The Army arrives and prepares to deal with the cylinder when it opens and tripods emerge. The five tripods start firing at the army, whose weapons are useless against the metal hulls. Superman picks up a cannon and beats a tripod with it. As he finishes off the Martian inside, the four remaining tripods walk to Metropolis. Lois meets up with Lex and they retreat to Lex's laboratory. Earth's forces are being massacred until Superman joins the fight in Metropolis. Superman fights the tripods as best he can, but is subdued by another alien weapon, the black smoke. The tripods capture Lois, blast Clark with their heat ray and imprison him.

Three weeks later, Superman is held captive by the Martians, who are being helped by a now-bald Luthor after a Heat-Ray burned off all of his hair. All of Earth's major cities have been conquered and many humans have been reduced to slaves or cattle. Many world leaders, including Franklin D. Roosevelt, Adolf Hitler, Joseph Stalin, King George VI and his family, and most of the Imperial Japanese government, were killed in the attack. Luthor reveals that Earth's bacteria have been making many Martians sick, and that they are studying Clark, who he deduces is in fact an alien like them. At Luthor's request, Lois has been kept alive, mostly to keep Superman in check. Lex deduces that Clark's Kryptonian biology is canceling the deadly effects of Earth's bacteria, which is why the Martians around him are not sick.
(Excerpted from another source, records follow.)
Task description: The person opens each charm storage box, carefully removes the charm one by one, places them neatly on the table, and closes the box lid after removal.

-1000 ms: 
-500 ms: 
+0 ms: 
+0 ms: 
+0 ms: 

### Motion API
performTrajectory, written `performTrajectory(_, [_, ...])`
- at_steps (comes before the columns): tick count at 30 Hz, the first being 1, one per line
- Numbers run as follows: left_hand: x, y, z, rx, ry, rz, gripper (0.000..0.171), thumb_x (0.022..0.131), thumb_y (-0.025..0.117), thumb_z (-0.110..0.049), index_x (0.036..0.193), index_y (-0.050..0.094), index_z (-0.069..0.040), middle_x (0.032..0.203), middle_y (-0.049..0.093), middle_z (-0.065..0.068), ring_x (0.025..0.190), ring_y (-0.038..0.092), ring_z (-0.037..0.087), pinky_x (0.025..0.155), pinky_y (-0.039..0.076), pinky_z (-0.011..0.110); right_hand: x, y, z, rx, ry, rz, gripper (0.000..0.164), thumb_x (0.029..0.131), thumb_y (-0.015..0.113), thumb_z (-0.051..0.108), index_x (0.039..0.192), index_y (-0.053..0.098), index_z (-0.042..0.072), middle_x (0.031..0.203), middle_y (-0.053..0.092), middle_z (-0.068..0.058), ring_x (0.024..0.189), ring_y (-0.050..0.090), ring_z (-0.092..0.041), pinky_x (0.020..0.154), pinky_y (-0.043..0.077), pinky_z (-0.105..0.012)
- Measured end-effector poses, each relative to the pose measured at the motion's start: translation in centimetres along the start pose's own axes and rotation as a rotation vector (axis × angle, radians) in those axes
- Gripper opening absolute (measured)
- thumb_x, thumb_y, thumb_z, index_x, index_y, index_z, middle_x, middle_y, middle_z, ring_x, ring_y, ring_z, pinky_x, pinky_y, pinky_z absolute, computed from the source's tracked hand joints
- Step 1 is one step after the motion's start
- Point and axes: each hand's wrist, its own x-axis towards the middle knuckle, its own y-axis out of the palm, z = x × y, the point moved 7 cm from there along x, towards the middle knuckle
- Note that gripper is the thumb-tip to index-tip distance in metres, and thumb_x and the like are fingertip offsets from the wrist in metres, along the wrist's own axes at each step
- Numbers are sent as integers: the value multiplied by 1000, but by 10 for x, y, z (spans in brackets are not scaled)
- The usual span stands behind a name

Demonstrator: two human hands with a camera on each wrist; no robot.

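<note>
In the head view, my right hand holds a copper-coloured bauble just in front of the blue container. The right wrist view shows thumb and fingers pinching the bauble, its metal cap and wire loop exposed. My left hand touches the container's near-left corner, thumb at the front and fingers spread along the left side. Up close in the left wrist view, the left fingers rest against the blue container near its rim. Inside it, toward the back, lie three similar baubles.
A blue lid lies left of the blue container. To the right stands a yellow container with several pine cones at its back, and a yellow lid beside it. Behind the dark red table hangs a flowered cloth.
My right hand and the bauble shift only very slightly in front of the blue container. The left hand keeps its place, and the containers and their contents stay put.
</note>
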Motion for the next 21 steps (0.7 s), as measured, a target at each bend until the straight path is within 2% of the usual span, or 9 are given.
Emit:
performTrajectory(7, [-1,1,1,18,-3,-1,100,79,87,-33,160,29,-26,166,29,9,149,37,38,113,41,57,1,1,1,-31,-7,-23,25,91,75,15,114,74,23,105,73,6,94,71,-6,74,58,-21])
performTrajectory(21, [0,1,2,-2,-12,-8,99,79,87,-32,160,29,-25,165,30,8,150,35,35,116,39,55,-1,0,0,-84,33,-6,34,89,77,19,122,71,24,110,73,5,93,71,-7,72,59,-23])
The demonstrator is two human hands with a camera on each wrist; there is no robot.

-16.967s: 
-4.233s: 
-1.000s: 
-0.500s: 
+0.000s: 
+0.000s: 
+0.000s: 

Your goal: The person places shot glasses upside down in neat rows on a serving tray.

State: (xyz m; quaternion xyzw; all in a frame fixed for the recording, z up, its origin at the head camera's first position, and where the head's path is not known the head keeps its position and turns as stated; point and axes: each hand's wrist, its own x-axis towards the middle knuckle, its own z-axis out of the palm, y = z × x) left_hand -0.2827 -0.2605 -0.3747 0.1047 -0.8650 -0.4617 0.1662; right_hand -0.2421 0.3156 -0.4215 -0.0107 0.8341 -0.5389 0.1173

The Martians now no longer need Luthor to help them study Superman and they prepare to devour him. Lois and Luthor free Clark and he starts fighting the Martians. After leveling the ones inside the ship and the ones tending to their human prisoners, Lois recoils from Superman, telling him that she can't bear to have an alien touch her after what the Martians have done. Tripods arrive and Superman takes them down as best he can. The last tripod discards its legs and begins to fly. As Superman finally takes it down, he dies from exhaustion and from the wounds he received from the Heat-Rays.

Acting on Clark's insight, Luthor (having redeemed himself after his bout of treason) quickly finds a way to destroy the remaining Martians. Earth's nations begin their road to recovery. Germany, Japan, Italy, and the former Soviet Union elect semi-democratic governments, while Great Britain (which has no surviving royal family members) turns to fascism and chooses Oswald Mosley as its Leader. Lex Luthor and Lois Lane later marry. John Nance Garner becomes President and Lex becomes the new Vice President. A statue of Clark Kent is erected in front of the revived League of Nations as a testament to his bravery.

==Publication==
- Superman: War of the Worlds (68 pages, 1998, ISBN 1-56389-396-7)

==Trivia==
- The Daily Planet newspaper, where Clark Kent and Lois Lane work, was originally named the Daily Star.
- Superman co-creator Joe Shuster named the fictional newspaper Daily Star, after the real newspaper Toronto Star. Shuster had been a newsboy when the Toronto Star was still called the Daily Star.